# About this exercise
Without including any pictures, copy every line below exactly.
● ● ●
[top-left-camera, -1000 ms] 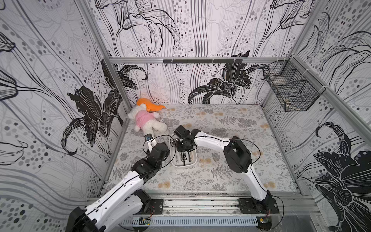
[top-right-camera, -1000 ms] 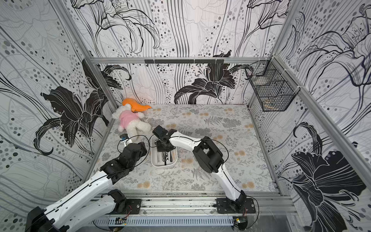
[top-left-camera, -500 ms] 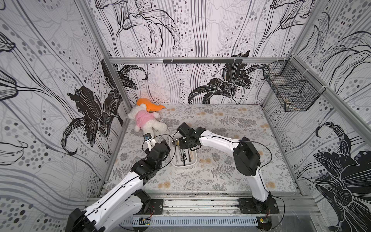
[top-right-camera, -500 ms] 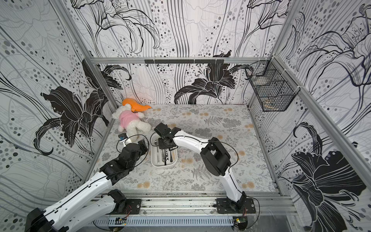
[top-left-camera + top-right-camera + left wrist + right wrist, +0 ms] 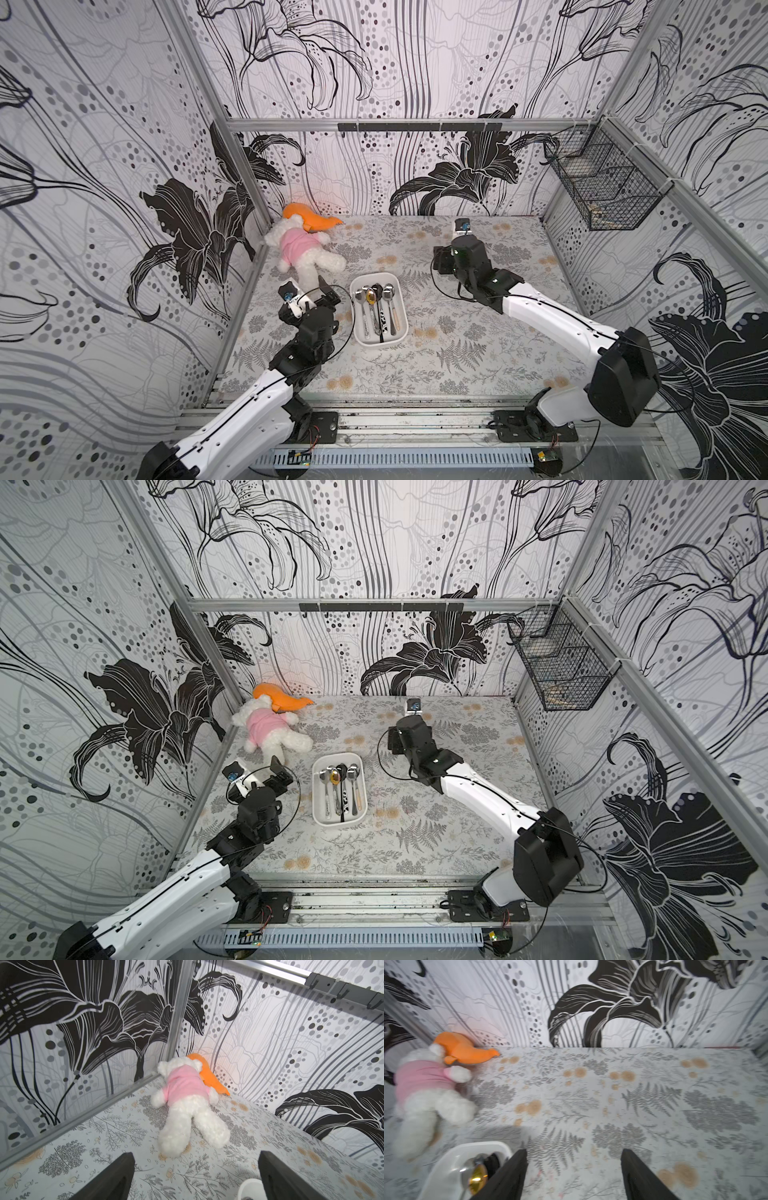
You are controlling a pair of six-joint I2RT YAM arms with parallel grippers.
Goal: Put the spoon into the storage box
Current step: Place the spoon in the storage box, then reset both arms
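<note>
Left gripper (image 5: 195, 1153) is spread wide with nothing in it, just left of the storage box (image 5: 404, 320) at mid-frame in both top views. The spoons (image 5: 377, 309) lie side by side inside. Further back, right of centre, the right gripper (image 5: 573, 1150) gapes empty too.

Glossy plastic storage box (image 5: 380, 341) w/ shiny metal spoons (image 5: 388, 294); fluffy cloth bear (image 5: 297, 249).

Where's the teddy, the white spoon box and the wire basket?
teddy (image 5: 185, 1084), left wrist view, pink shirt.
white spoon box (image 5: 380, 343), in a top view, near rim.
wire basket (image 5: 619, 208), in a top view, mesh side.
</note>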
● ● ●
# Task response
[top-left-camera, -1000 ms] 
[top-right-camera, -1000 ms] 
[top-left-camera, -500 ms] 
[top-right-camera, -500 ms] 
[top-left-camera + top-right-camera + left wrist + right wrist, +0 ms] 
You are controlling a pair of six-joint I2RT YAM arms with parallel grippers.
Goal: Put the spoon into the storage box
Current step: Place the spoon in the storage box, then reset both arms
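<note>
Left gripper (image 5: 195, 1153) is spread wide with nothing in it, just left of the storage box (image 5: 404, 320) at mid-frame in both top views. The spoons (image 5: 377, 309) lie side by side inside. Further back, right of centre, the right gripper (image 5: 573, 1150) gapes empty too.

Glossy plastic storage box (image 5: 380, 341) w/ shiny metal spoons (image 5: 388, 294); fluffy cloth bear (image 5: 297, 249).

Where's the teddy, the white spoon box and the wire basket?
teddy (image 5: 185, 1084), left wrist view, pink shirt.
white spoon box (image 5: 380, 343), in a top view, near rim.
wire basket (image 5: 619, 208), in a top view, mesh side.
</note>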

That completes the output for this exercise.